Unsere Njanja, Mitte 20 vielleicht, kommt aus Armenien. Sie ist Kinderpsychologin, das habe ich kürzlich erst erfahren – nicht von ihr. Ich hatte gedacht, sie sei Erzieherin. Sie lebt mit ihrer Mutter zusammen in einem Zimmer in einer Gemeinschaftswohnung (Kommunalka) bei einer Familie. Sie zahlen 20.000 Rubel, ca. 500 Euro – für ein Zimmer! Aber es sei nett dort und sauber, erzählt die Mutter (die wiederum Njanja bei meiner Freundin D. ist).
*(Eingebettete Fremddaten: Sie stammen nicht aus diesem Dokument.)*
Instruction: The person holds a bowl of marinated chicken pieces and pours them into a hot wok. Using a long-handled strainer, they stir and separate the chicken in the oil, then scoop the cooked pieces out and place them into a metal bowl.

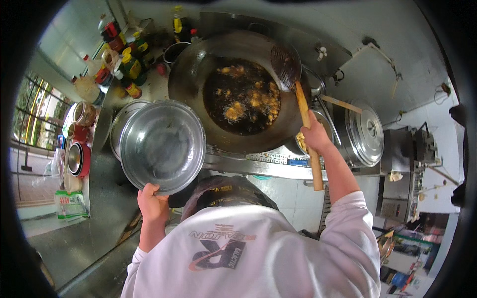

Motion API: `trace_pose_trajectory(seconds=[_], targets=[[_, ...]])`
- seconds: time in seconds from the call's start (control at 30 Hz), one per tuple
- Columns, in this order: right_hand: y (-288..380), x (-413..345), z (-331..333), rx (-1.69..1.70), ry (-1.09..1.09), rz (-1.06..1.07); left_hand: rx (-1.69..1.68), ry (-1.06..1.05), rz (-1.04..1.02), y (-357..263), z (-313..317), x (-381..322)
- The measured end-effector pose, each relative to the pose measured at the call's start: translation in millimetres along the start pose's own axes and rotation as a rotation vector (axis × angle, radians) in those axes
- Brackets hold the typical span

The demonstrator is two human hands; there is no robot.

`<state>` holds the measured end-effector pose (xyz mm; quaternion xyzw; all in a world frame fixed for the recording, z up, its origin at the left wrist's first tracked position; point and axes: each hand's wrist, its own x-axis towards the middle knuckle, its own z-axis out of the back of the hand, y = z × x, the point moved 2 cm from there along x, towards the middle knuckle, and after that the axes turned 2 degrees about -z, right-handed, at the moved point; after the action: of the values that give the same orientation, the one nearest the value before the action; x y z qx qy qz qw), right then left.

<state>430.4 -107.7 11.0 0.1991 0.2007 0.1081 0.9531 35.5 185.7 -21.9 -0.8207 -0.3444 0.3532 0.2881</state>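
My left hand [153, 203] grips the near rim of a wide metal basin [162, 145], whose inside shows nothing in it. The basin is tilted beside the left edge of a large wok [223, 143]. Dark bubbling oil [231, 97] fills the wok's middle, with golden-brown pieces of food [257, 100] frying in it. My right hand [316, 134] is closed around the wooden handle [303, 104] of a wide strainer [286, 67]. The strainer's head rests against the upper right inner wall of the wok, above the oil.
Several sauce bottles [132, 67] and a dark pot [176, 52] stand at the back left. Jars [84, 113] and a red bowl [79, 160] line the left ledge. Right of the wok are a bowl of pale pieces [301, 141] and a lidded steel pot [369, 130].
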Motion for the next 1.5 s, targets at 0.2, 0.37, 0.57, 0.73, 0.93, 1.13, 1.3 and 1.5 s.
trace_pose_trajectory(seconds=[0.2, 0.37, 0.57, 0.73, 0.93, 1.13, 1.3, 1.5], targets=[[58, 7, -86, 0.973, 0.404, -0.252, 0.006, -0.206, 0.024, -3, 53, -17], [109, 1, -137, 1.393, 0.646, -0.214, -0.011, -0.407, 0.051, -5, 75, -24], [132, -1, -136, 1.581, 0.704, -0.273, -0.042, -0.277, -0.031, -14, 63, -28], [91, -36, -110, 1.429, 0.669, -0.124, -0.029, -0.283, -0.039, -16, 48, -30], [70, -45, -117, 1.412, 0.761, -0.163, 0.014, -0.267, -0.016, -6, 32, -33], [46, -43, -84, 1.533, 0.658, -0.082, 0.038, -0.177, -0.02, -2, 30, -28], [1, -8, -7, 0.794, 0.228, -0.021, 0.066, -0.164, -0.012, 1, 26, -30], [-28, -7, 41, 0.075, 0.202, -0.002, 0.071, -0.162, -0.004, 0, 25, -32]])
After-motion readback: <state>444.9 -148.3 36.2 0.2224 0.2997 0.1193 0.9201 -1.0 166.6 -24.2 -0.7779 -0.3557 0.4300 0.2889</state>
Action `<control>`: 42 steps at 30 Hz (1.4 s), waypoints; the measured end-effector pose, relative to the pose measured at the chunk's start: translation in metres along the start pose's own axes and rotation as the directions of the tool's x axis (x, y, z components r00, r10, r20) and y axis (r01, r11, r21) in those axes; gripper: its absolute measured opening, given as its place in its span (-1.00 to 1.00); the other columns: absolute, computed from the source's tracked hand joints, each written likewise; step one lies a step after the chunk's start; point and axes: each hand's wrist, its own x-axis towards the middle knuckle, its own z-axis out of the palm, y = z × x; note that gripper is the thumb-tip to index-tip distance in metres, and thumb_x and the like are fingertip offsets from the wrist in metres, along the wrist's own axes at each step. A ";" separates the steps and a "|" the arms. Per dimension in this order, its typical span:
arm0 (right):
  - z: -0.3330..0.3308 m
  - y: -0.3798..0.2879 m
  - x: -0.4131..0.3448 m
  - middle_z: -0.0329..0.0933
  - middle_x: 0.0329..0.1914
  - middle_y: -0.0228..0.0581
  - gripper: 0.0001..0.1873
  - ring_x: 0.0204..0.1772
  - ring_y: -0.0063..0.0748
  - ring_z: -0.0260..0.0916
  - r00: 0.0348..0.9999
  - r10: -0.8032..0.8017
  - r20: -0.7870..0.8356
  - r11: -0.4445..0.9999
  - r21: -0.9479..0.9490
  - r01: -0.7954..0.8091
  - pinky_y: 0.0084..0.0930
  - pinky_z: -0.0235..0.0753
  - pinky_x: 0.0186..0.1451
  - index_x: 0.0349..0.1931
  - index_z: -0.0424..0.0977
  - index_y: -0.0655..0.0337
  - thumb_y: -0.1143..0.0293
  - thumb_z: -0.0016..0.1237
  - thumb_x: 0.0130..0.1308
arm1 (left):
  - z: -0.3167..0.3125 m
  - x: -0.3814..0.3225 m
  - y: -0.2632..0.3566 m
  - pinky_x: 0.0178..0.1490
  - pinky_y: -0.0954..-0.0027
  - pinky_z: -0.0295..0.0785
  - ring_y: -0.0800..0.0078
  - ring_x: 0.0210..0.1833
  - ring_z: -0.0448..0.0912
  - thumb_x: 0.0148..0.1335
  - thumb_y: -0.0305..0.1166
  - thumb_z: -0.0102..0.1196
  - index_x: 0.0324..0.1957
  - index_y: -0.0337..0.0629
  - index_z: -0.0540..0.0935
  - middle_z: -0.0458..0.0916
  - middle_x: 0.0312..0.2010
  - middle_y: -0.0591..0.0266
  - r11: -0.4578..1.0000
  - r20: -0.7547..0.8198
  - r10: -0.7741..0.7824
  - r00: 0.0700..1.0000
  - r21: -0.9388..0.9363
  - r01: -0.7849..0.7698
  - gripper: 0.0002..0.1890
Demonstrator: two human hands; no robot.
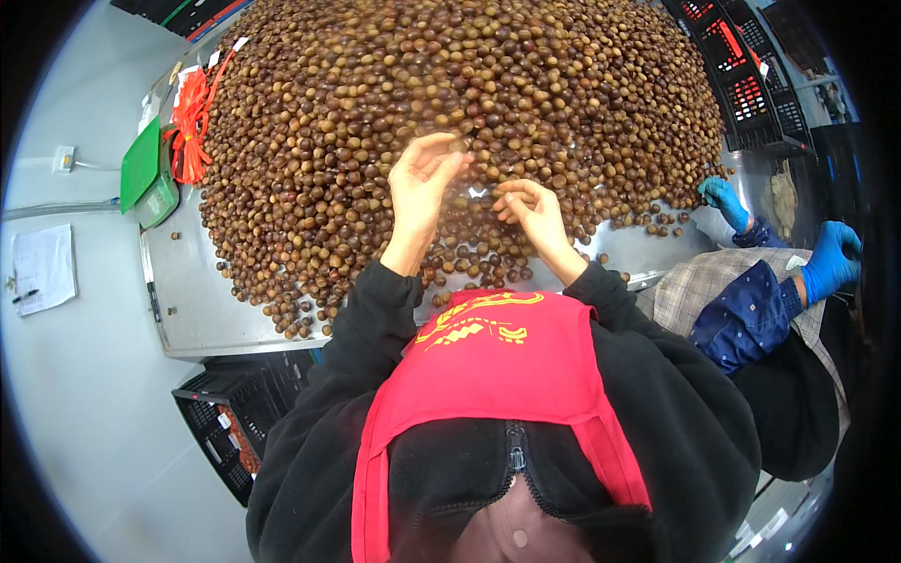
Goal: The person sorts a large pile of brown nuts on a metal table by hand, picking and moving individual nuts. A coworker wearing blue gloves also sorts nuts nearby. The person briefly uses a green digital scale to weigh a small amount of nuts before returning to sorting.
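Observation:
A wide heap of small round brown fruits or nuts [338,141] covers most of the metal table [190,281] before me. Over the near middle of the heap, my left hand [426,172] is raised with its fingers curled and the thumb towards the fingertips. To its right and a little nearer me, my right hand [528,207] has bent fingers just above the heap. Whether either hand holds a single piece cannot be told. Between the hands, a small shiny patch [477,191] shows among the pieces. Loose pieces lie beside my red apron [493,359].
Left on the table are a green-lidded plastic box [144,169] and orange-red straps or mesh [188,127]. Black crates [764,91] border the right side; another crate [218,429] stands below left. At right, a co-worker's blue-gloved hand [725,200] reaches the heap's edge.

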 end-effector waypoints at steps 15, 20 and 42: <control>-0.027 0.007 0.001 0.72 -0.26 -0.17 -0.80 -0.24 -0.47 0.66 0.979 -0.064 -0.194 0.995 0.062 0.077 -0.51 0.63 -0.15 0.03 0.57 0.39 0.48 -0.03 0.54 | 0.012 -0.011 -0.017 -0.37 0.55 0.26 0.68 -0.47 0.36 0.62 -0.29 -0.04 -0.05 -0.14 0.52 0.46 -0.43 0.41 0.989 0.197 -0.141 0.970 -0.003 0.145 -0.84; -0.089 0.010 0.007 0.70 -0.17 -0.23 -0.82 -0.16 -0.47 0.63 0.724 -0.269 -0.635 0.951 -0.059 0.302 -0.53 0.61 -0.04 0.01 0.59 0.35 0.52 0.02 0.50 | 0.007 -0.032 -0.035 -0.45 0.52 0.06 0.69 -0.49 0.16 0.68 -0.25 -0.19 -0.24 -0.07 0.40 0.24 -0.49 0.46 0.922 0.148 -0.387 0.910 0.044 0.385 -0.74; -0.272 -0.071 -0.092 0.31 0.53 -0.18 -0.53 0.54 -0.44 0.23 0.899 -0.396 0.185 -0.917 -0.044 -0.395 -0.55 0.36 0.48 0.40 0.37 0.32 0.53 -0.10 0.52 | -0.010 0.013 -0.097 -0.43 0.26 0.46 0.18 -0.46 0.58 0.42 -0.41 0.22 -0.27 -0.19 0.61 0.58 -0.47 0.15 -0.069 0.444 0.407 0.799 0.886 -0.458 -0.88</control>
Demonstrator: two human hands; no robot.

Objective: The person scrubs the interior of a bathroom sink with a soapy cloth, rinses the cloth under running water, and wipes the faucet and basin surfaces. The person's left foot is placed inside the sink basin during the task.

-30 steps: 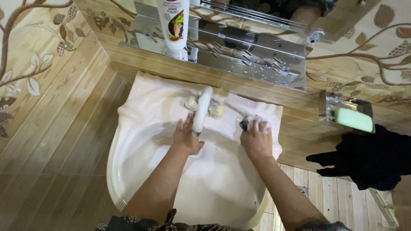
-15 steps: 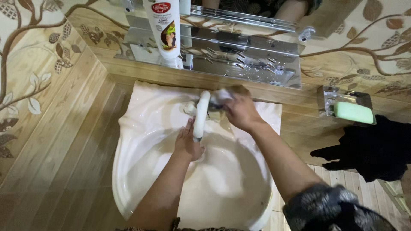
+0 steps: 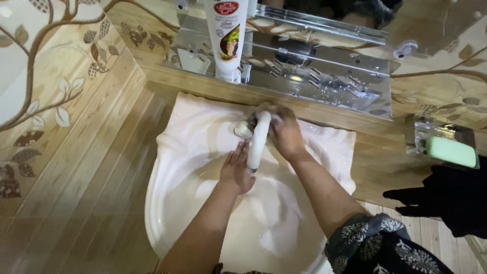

Warum tut man sich an, hier zu leben? Warum tun wir uns das an? Ich habe schon einige Male von Leuten hier im Dorf gehört: “Russland tut mir nicht gut.”
Man muss gut auf sich aufpassen hier. Wir können uns schützen. Die Widerwärtigkeiten nicht so dicht an uns heranlassen. Können uns ein bisschen künstliche Wirklichkeit im Dorf erschaffen. Für Julian ist es eindeutig schwieriger, er bekommt solche Informationen aus erster Hand, muss sie überprüfen und abwägen, ob er davon berichtet. Aber würde man einen Menschen, der so ist wie dieses Land, an sich heran lassen? Vermutlich nicht. Oder nur mit allergrößter Vorsicht. Und doch erzählt dieser Mensch auch von einer Wirklichkeit. Und einer langen Geschichte. Wie die jemals verarbeitet werden will? Keine Ahnung.
Wir haben uns am Wochenende eine Datscha angeschaut. Auch so ein möglicher Schutz-Flucht-Punkt. So ein Angebot kommt nicht so schnell wieder. Wir müssen rechnen, ob wir es uns leisten können.
Ausstattung für den Moskau-Nahkampf.